#### [Work required]
Go through the material below, tally each line containing "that", and write the tally alone.

#### [Data records]
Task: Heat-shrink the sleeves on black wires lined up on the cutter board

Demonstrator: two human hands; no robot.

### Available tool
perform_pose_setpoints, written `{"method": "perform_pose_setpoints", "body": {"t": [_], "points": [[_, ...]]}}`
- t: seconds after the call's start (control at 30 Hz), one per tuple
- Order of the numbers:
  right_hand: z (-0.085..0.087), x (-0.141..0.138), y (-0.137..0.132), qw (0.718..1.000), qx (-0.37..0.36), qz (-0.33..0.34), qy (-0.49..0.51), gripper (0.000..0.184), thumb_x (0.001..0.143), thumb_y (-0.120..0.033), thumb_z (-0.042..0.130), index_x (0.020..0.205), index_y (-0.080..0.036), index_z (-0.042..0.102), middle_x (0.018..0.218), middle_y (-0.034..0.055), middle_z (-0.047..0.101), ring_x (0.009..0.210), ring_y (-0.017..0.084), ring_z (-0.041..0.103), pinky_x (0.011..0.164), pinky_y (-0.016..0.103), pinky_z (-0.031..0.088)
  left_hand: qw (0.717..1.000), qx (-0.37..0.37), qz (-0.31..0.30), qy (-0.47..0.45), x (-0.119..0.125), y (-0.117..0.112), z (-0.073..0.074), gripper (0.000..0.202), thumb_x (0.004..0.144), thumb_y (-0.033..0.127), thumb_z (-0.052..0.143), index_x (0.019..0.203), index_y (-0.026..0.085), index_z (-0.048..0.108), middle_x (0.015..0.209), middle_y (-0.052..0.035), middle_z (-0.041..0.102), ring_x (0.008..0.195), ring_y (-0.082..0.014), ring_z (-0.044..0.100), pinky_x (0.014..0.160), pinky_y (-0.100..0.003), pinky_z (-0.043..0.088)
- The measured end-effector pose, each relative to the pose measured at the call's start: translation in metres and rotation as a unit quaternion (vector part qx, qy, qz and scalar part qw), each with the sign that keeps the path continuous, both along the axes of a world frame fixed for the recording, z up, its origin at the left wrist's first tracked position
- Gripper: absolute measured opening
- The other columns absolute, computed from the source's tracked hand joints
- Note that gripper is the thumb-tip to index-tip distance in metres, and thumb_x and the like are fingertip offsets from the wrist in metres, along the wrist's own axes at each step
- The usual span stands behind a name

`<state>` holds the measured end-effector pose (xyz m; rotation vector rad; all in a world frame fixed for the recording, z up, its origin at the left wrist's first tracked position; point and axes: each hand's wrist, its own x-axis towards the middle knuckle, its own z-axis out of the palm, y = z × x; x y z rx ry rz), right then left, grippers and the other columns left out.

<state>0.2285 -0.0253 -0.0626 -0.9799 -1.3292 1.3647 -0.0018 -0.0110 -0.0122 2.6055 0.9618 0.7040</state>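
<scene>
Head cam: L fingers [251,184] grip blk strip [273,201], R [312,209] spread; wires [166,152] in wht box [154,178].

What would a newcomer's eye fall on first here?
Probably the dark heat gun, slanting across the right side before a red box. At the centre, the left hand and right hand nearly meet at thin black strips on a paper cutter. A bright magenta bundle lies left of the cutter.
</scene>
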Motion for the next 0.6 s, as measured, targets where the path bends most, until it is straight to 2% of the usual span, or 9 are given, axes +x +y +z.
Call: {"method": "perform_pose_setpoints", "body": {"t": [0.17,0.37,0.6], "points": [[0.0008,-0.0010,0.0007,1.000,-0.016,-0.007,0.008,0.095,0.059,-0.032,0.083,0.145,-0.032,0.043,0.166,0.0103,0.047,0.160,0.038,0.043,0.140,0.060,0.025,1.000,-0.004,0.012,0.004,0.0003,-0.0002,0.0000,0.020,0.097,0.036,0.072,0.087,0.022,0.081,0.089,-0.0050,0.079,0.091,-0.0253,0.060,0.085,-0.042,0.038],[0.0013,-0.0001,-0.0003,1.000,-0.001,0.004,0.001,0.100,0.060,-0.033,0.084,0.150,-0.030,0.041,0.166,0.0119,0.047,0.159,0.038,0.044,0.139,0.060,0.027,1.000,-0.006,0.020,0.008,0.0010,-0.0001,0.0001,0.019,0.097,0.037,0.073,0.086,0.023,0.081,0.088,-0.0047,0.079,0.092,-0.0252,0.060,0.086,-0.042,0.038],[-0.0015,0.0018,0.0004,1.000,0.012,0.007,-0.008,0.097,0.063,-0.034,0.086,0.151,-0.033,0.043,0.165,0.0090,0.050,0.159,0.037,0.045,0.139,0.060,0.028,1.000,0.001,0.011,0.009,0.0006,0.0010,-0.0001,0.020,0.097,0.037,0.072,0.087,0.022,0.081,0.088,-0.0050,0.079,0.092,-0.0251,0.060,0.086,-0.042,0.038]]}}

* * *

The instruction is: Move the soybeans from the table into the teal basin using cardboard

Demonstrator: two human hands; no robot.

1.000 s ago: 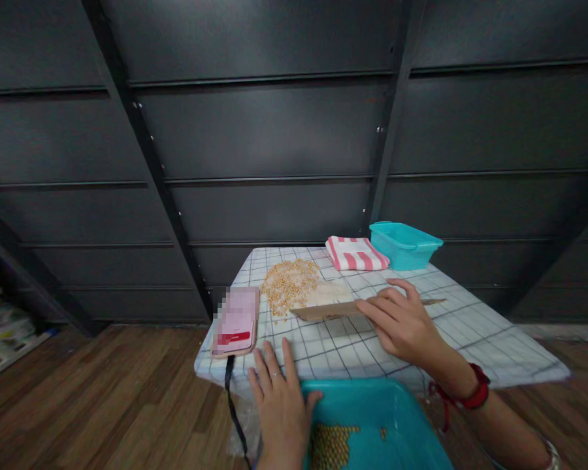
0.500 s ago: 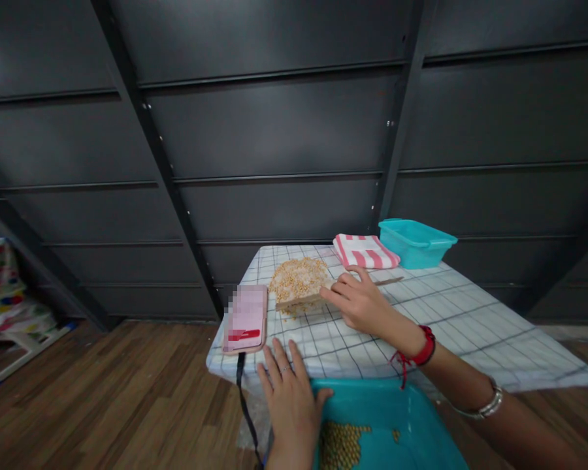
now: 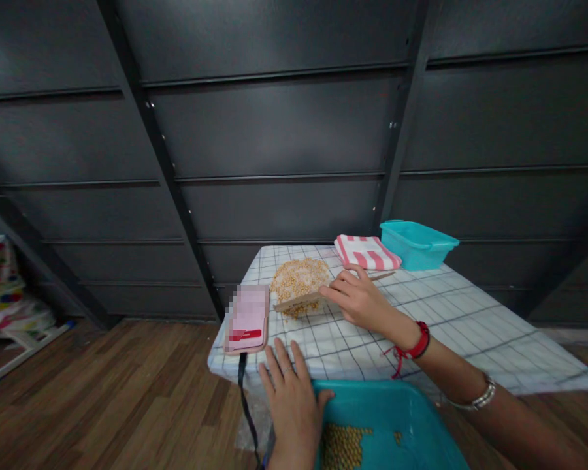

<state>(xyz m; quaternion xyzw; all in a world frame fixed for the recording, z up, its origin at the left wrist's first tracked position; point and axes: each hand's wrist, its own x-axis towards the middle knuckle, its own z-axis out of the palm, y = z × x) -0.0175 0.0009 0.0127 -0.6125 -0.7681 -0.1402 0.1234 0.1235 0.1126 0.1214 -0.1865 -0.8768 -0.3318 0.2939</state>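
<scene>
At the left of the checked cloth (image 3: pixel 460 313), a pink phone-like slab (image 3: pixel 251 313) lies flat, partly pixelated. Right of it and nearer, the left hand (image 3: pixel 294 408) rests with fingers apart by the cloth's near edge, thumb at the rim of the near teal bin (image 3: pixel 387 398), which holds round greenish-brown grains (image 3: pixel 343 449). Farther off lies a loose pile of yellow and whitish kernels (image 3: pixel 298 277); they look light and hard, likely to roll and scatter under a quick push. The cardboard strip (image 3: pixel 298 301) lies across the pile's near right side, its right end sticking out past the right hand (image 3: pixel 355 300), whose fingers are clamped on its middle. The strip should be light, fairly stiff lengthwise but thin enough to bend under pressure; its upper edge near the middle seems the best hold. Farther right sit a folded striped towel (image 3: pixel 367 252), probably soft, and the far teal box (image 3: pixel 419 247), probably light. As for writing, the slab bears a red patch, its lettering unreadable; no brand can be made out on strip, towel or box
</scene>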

#### [Expected answer]
2